Work instruction
Copy out, exactly, the first line of the entries below and every line after it through the one containing "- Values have".

Records from a data collection:
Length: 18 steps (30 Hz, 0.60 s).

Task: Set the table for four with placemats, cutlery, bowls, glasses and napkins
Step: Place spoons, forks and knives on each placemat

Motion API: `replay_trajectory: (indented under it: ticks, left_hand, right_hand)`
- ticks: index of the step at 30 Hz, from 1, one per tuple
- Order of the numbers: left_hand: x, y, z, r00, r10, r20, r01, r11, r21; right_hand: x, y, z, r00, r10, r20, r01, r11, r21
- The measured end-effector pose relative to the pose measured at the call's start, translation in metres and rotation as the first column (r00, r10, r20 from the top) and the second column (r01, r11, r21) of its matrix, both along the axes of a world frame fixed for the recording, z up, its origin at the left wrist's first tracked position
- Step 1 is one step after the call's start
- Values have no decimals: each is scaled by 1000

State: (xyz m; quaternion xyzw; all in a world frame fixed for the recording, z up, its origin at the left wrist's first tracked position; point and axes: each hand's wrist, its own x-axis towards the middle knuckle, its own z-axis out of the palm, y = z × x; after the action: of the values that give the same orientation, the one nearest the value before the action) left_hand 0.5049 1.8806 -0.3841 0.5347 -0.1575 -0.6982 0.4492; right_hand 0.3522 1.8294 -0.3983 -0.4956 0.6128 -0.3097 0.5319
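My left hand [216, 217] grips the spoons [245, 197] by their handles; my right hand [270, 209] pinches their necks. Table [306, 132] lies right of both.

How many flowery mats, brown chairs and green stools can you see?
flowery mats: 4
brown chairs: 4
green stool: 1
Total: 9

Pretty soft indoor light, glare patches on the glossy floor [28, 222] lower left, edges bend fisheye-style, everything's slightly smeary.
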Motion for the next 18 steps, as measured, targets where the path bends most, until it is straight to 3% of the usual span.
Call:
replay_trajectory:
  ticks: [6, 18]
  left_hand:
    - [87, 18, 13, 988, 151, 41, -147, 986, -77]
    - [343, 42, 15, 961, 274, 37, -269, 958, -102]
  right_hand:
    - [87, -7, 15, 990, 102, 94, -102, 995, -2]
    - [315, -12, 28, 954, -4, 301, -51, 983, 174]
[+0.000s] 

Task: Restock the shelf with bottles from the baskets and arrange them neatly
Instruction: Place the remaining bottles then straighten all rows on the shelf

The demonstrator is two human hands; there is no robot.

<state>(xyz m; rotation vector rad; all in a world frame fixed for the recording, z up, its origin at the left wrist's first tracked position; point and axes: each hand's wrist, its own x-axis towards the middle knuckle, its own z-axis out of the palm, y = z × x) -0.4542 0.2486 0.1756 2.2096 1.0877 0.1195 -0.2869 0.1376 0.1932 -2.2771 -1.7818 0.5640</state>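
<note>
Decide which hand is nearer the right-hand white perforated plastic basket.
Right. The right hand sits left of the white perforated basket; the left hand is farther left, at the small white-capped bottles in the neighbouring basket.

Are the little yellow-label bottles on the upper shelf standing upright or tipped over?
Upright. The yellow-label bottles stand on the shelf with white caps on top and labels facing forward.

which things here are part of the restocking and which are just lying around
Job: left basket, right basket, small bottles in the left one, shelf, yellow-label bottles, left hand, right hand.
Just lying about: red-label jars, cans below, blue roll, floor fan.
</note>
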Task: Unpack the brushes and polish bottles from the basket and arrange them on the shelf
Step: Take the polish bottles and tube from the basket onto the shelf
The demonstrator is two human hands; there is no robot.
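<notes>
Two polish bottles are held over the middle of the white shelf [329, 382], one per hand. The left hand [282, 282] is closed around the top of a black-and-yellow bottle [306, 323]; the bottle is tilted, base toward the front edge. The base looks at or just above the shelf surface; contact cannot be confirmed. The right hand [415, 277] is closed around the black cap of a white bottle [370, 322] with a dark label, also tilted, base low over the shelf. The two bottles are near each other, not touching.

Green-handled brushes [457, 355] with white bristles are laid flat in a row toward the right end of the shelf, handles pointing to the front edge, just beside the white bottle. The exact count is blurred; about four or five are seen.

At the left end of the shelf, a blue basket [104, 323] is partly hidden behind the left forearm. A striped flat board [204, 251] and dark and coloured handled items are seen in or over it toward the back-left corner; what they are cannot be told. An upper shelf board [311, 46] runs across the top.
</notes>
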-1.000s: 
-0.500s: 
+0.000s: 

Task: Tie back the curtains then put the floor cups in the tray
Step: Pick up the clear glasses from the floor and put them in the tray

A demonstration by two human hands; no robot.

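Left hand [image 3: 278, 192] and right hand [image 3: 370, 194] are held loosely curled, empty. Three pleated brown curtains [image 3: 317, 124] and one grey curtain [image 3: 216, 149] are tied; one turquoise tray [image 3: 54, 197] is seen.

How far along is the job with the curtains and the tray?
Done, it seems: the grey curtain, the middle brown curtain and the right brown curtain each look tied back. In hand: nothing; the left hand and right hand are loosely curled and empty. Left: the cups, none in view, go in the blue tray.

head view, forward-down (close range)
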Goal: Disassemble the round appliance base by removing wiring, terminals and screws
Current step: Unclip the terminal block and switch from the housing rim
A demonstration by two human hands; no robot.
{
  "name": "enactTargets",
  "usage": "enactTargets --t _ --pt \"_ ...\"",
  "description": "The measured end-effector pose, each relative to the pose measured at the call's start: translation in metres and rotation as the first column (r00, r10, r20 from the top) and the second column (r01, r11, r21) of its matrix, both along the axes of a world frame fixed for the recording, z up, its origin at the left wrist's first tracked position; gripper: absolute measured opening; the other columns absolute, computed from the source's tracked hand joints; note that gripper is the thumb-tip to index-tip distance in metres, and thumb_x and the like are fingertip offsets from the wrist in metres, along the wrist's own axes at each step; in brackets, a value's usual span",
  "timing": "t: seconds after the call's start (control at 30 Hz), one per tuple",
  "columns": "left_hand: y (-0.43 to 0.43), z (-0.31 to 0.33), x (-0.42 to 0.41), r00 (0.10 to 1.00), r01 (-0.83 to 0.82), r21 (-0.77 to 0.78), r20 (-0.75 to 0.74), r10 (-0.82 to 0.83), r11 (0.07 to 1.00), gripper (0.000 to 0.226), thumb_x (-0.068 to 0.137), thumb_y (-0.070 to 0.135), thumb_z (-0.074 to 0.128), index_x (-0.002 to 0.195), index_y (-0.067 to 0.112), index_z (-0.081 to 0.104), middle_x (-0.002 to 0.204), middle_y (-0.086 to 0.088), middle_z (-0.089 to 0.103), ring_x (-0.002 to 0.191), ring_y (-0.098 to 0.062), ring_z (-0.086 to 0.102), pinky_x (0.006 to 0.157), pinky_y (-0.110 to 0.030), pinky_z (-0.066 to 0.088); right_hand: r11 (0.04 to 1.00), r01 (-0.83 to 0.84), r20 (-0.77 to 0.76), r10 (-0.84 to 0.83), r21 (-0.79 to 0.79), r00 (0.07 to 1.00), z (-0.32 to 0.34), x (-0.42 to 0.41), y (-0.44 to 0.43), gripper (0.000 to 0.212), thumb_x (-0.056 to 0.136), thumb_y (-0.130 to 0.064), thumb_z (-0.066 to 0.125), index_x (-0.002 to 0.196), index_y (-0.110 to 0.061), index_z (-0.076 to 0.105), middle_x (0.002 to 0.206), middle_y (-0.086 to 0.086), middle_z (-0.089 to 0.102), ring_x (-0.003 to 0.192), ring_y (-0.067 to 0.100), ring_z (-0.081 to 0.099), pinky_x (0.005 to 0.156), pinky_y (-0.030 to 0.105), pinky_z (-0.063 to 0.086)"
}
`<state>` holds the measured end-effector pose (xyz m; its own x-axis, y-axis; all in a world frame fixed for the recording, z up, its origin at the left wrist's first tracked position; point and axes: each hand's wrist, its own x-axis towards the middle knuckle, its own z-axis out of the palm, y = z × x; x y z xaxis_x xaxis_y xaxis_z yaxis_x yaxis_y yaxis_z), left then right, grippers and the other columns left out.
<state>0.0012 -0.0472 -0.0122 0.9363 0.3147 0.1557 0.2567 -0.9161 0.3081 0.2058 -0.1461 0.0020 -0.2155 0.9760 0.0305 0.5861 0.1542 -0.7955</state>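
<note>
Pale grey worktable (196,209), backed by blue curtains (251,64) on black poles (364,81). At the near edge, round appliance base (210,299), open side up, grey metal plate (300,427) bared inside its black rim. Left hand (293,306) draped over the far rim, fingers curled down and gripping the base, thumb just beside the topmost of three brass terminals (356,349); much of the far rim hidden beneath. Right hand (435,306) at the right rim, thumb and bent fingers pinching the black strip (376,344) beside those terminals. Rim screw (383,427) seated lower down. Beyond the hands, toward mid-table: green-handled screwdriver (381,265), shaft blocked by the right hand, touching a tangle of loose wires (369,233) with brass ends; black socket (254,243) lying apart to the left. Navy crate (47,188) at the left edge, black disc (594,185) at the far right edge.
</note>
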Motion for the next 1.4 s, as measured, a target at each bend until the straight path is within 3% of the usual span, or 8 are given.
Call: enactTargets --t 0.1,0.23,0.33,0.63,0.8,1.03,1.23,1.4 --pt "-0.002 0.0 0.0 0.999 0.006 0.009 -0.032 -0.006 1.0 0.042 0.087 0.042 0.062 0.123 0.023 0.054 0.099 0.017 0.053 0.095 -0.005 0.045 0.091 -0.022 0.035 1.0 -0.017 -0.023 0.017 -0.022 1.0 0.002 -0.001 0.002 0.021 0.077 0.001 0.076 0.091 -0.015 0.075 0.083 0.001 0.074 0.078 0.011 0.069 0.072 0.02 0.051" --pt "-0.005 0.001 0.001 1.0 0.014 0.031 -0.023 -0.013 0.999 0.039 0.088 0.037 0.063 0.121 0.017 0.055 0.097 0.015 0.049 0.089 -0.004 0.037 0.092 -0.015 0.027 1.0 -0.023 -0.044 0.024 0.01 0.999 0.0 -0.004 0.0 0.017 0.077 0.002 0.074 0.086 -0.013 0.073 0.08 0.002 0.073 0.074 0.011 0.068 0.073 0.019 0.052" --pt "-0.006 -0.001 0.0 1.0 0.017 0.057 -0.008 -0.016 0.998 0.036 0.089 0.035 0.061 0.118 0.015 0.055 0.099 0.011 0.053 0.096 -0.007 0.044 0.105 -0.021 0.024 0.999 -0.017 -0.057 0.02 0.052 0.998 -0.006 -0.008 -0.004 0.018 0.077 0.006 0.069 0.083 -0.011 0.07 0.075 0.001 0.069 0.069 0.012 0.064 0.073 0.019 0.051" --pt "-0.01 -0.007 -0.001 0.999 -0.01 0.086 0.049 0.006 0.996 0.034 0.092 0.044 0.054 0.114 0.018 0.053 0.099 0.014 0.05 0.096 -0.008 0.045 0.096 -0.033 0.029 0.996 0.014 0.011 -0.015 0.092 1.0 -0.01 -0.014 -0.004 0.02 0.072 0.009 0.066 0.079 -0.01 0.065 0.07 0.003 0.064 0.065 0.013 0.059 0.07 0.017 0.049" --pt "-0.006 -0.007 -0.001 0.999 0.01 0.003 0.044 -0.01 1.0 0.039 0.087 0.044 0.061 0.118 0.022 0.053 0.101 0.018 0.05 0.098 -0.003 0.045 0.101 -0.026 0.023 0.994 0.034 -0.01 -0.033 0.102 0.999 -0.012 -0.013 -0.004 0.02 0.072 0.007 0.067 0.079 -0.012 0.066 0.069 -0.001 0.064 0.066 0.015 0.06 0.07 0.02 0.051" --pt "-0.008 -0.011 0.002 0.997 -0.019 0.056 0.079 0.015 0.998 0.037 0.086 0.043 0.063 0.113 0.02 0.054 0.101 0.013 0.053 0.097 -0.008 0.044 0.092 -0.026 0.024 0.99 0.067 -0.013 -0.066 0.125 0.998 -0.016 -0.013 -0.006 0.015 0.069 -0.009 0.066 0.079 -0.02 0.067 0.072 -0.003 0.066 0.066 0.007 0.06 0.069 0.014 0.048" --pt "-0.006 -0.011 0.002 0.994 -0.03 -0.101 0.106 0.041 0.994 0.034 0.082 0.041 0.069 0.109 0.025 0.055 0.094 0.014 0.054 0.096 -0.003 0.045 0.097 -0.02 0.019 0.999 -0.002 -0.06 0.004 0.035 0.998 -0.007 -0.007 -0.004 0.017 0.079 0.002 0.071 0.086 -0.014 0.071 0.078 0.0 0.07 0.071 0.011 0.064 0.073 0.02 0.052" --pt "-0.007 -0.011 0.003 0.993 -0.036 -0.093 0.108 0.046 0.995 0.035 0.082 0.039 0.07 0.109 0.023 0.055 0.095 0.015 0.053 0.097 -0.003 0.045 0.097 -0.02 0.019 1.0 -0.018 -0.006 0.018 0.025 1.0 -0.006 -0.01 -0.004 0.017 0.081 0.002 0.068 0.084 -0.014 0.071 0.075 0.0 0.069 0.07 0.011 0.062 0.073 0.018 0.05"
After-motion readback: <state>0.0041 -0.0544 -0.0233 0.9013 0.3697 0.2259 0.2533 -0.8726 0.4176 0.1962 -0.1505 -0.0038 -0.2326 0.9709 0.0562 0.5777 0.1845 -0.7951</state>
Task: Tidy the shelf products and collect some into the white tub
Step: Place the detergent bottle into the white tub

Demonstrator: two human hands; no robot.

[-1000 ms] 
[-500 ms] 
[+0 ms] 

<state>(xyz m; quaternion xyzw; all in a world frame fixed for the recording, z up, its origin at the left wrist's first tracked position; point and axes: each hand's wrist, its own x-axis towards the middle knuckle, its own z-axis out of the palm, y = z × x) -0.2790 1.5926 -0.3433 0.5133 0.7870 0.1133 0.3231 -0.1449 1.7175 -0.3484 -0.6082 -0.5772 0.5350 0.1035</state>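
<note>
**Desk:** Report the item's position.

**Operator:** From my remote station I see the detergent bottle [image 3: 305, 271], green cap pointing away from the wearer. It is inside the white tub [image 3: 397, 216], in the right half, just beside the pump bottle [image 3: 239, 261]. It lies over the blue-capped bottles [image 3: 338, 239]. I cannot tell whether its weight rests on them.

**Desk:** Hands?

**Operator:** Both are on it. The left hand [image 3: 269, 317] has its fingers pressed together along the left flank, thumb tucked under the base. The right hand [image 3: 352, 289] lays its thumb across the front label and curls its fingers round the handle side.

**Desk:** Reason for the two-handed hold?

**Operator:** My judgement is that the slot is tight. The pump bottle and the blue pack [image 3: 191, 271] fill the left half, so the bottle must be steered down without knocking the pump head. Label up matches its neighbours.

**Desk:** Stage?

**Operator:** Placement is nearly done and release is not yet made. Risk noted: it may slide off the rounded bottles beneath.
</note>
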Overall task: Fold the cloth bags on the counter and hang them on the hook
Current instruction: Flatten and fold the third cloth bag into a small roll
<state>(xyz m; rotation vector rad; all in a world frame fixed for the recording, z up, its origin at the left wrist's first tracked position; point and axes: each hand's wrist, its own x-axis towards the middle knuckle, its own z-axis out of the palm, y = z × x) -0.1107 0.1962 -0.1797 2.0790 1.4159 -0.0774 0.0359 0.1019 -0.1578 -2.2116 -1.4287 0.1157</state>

Result of this exercise
Length: 18 steps (30 Hz, 0.60 s).

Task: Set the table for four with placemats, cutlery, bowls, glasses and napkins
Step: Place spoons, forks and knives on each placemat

Motion API: `replay_trajectory: (indented under it: ticks, left_hand, right_hand)`
- ticks: index of the step at 30 Hz, from 1, one per tuple
- Order of the numbers: left_hand: x, y, z, r00, r10, r20, r01, r11, r21; right_hand: x, y, z, r00, r10, r20, r01, r11, r21
- The measured end-effector pose relative to the pose measured at the call's start, translation in metres and rotation as the first column (r00, r10, r20 from the top) and the second column (r01, r11, r21) of its matrix, both along the axes of a world frame fixed for the recording, z up, its origin at the left wrist's first tracked position
- Step 1 is one step after the call's start
- Values have no decimals: each is scaled by 1000

What the exercise asked for is complete.